**Available data**
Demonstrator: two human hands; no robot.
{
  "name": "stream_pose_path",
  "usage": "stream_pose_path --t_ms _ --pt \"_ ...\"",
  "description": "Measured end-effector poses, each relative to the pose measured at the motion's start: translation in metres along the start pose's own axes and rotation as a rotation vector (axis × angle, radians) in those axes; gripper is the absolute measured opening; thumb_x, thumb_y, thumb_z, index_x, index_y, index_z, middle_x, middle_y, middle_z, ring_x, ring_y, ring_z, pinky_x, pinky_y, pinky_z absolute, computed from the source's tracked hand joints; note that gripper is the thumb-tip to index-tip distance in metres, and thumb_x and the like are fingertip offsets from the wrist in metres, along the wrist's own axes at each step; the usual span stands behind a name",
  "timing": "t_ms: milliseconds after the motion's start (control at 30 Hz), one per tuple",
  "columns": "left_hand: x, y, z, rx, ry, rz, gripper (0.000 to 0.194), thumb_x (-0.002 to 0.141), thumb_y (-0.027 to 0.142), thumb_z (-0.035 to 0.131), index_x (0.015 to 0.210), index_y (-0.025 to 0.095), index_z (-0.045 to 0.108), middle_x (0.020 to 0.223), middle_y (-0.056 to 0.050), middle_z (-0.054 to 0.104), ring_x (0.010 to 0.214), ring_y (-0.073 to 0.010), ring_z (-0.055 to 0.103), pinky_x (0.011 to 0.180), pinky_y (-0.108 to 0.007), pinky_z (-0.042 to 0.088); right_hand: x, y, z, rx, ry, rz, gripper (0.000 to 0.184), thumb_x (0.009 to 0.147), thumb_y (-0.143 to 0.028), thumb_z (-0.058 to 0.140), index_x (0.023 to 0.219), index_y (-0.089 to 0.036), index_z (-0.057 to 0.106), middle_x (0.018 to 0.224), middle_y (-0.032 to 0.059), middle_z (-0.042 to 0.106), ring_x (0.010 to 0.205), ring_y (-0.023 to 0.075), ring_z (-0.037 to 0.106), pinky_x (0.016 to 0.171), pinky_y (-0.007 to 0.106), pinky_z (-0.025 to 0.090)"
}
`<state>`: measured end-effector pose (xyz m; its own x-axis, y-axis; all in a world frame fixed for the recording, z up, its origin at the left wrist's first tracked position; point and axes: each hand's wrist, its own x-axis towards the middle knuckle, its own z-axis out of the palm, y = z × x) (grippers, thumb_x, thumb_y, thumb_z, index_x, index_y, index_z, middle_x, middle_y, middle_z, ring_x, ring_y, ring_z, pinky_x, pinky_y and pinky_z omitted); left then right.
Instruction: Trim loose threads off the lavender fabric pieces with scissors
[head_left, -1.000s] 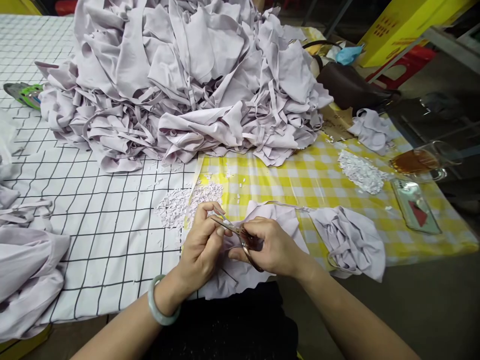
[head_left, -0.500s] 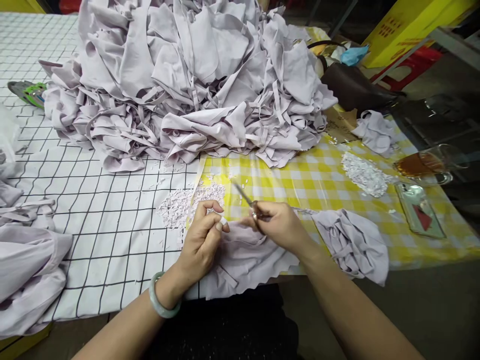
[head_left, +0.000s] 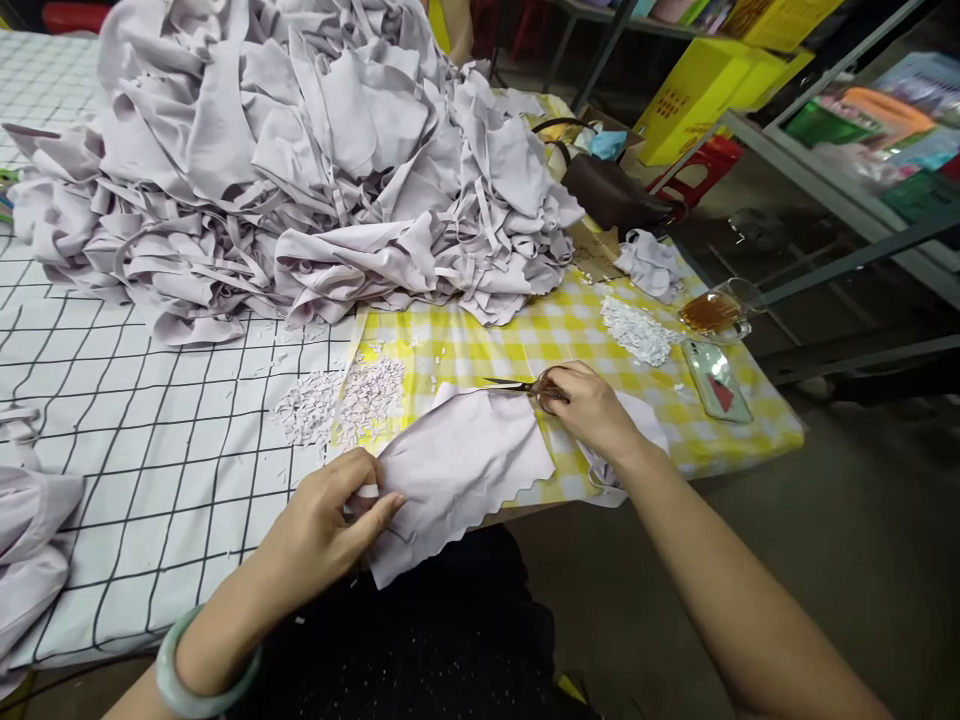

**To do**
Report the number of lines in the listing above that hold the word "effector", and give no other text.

**Task solution**
2